Он пошел туда, где границы были размыты, где реальность была товаром, где человеческое общение было сведено к примитивному обмену, где маски были плотнее лиц. В бордель. Не в свой «Желтый дом», который теперь казался насмешкой, а в другой желтый дом, тот, что мерцал тусклым, маслянистым светом в конце улицы, куда стекались тени города, куда приходили те, кто искал забвения или чего-то, что можно было купить и выбросить.
Почему туда? Почему к ней? К одной из тех женщин, чьи лица были стерты усталостью и слоем дешевой пудры, чьи глаза видели слишком много, чтобы удивляться чему-либо, чьи уши были, по сути, мусорными корзинами для чужих историй, чужих желаний, чужого бреда? Возможно, именно поэтому. Потому что она была вне суждений, вне «нормального» мира с его правилами и приличиями. Она была на краю, как и он сам. Она была вынуждена слушать, принимать, кивать, независимо от того, насколько диким, насколько бессмысленным, насколько болезненным был рассказ. Ей платили не только за тело, но и за терпение, за роль исповедницы без святости, психотерапевта без диплома, за способность выносить чужую тяжесть, не ломаясь самой.
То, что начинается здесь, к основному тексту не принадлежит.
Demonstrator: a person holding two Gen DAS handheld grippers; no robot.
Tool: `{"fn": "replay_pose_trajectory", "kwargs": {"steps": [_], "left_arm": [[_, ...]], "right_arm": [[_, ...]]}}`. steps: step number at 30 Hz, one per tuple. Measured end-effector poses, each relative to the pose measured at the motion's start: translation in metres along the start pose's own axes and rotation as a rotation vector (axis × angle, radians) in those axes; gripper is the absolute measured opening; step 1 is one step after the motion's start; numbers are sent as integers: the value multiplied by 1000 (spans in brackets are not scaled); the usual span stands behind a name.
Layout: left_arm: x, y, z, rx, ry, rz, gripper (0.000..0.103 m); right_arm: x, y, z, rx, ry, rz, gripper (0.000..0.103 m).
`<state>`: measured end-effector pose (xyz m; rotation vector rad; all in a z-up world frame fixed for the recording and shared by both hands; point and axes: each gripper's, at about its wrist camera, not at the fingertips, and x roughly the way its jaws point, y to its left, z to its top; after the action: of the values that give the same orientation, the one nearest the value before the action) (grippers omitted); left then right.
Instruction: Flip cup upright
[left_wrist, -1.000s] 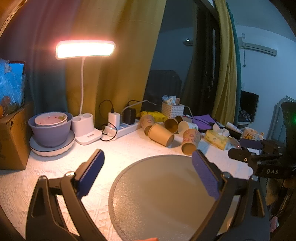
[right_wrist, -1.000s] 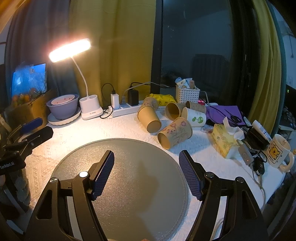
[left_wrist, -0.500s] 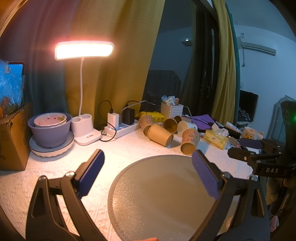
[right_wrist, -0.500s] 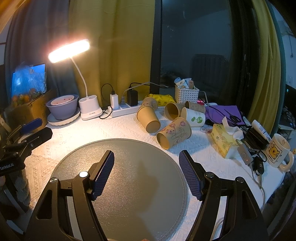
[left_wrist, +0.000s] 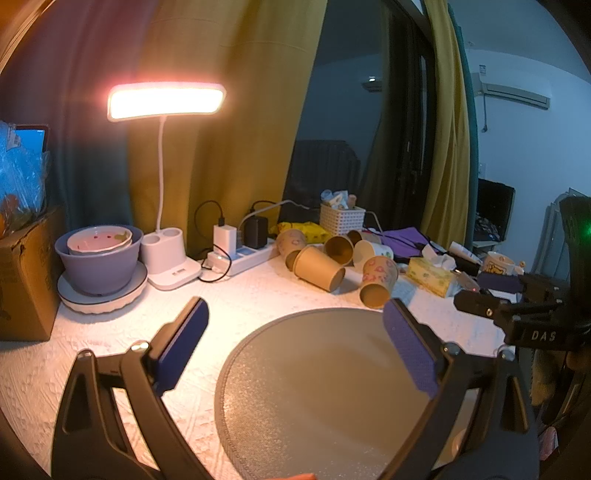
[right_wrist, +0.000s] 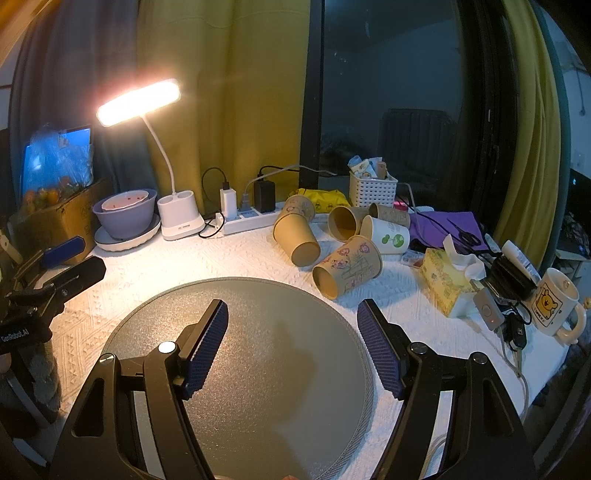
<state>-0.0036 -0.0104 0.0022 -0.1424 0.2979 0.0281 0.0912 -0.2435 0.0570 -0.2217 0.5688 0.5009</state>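
Left wrist view: left gripper (left_wrist: 295, 325) hovers over the grey round mat (left_wrist: 332, 387), jaws spread wide, nothing between them. Almost no change from a second ago; the scene sits a touch lower and left in frame, so a slight drift only. Right gripper (right_wrist: 291, 326) also hangs above the mat, jaws wide apart and empty, same as before. Cups have not moved: the printed paper cup (right_wrist: 347, 267) lies on its side just beyond the mat's far right edge, mouth facing the mat. A plain brown cup (right_wrist: 295, 236) lies tipped over just behind it, with more cups (right_wrist: 384, 229) lying further from the mat. Desk lamp (left_wrist: 166, 99) is lit beyond the mat's far left side, next to a purple bowl (left_wrist: 98, 258). Tissue box (right_wrist: 447, 284) and bear mug (right_wrist: 554, 301) sit well right of the mat. No cup touched yet.
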Motion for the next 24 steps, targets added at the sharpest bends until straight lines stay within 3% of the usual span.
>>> {"fn": "replay_pose_trajectory", "kwargs": {"steps": [24], "left_arm": [[0, -2, 0, 0, 1, -4, 96]], "right_arm": [[1, -5, 5, 2, -2, 5, 76]]}}
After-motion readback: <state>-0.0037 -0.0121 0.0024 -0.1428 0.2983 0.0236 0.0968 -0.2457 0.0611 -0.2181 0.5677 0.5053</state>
Или, может быть, это был акт отчаянной, искаженной щедрости? Он отрезал часть себя, часть, которая была для него слишком болезненной, слишком громкой, и принес ее туда, где части тел, где фрагменты жизни покупались и продавались. Это был его дар, его страшный, кровавый подарок – не символ любви, не требование страсти, но нечто из него, нечто реальное, осязаемое, болезненное, врученное кому-то, кто, возможно, впервые за долгое время, получил нечто, что не было просто имитацией чувства, не было просто транзакцией. Это было экзистенциальное подношение, акт передачи части своей бытийности, части своей боли, кому-то, кто обитал в мире, где бытийность часто сводилась к нулю. Он был одинок в своем безумии, в своем гении, в своей способности видеть мир в таких цветах, которые сжигали сетчатку. И в этой бездне одиночества, где не было эха, где слова падали в пустоту, он искал кого-то, кто мог бы принять эту часть его, кто мог бы стать свидетелем его внутреннего распада, не пытаясь собрать его заново. Проститутка. Женщина, чья профессия – быть временным, оплаченным свидетелем чужой жизни. Кто еще мог бы понять, или хотя бы принять, нечто столь же оторванное от «нормального» мира, как отрезанное ухо?
Он вошел. Воздух был густым и тяжелым, насыщенным приторным запахом дешевой помады, кислым запахом пролитого вина, тяжелым запахом пота и смутным, неуловимым запахом отчаяния. Музыка играла где-то приглушенно, монотонно, как сердцебиение больного мира. Голоса смешивались в неразборчивый гул, похожий на роение насекомых. Он нашел ее – Рашель. Или Габи. Или Мари. Имя не имело значения. Имело значение лишь усталое спокойствие в ее глазах, спокойствие человека, который видел слишком много, чтобы удивляться чему-либо, но недостаточно, чтобы перестать чувствовать. Она сидела за столиком, свет лампы падал на ее лицо, подчеркивая тени под глазами и жесткую линию губ.